RICORDANDO VALENTINO ZEICHEN

“Le poesie più belle (Fazi Editore)

Grande merito di Elido Fazi, per ricordare uno dei maggiori poeti italiani contemporanei, Valentino Zeichen, è la pubblicazione del volume “Le poesie più belle”, a un anno dalla scomparsa dell’autore. Una significativa scelta della produzione più che quarantennale del più originale e geniale scrittore di versi del secondo Novecento, un’antologia che spazia attraverso la vasta serie di temi e modi, lirici e antilirici, coinvolti e distaccati, della testa e del cuore.
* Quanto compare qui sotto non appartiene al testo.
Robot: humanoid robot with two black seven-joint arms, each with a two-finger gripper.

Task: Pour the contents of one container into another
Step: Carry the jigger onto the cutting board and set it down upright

Definito da Alberto Moravia «un Marziale contemporaneo», da Elio Pagliarani «un Gozzano dopo la Scuola di Francoforte», da Giulio Ferroni «un libertino minimale settecentesco» e da Valerio Magrelli “un poeta dandy e paradossale,” Valentino Zeichen è stato un rarissimo caso in cui l’uomo era in perfetta coerenza con il poeta. Nella sua baracca dietro piazza del Popolo in assoluta e spartana semplicità, Valentino è vissuto nello «sdegnoso rifiuto di un qualsivoglia lavoro e con violenti attacchi alla civiltà dei consumi,” come ha scritto Magrelli.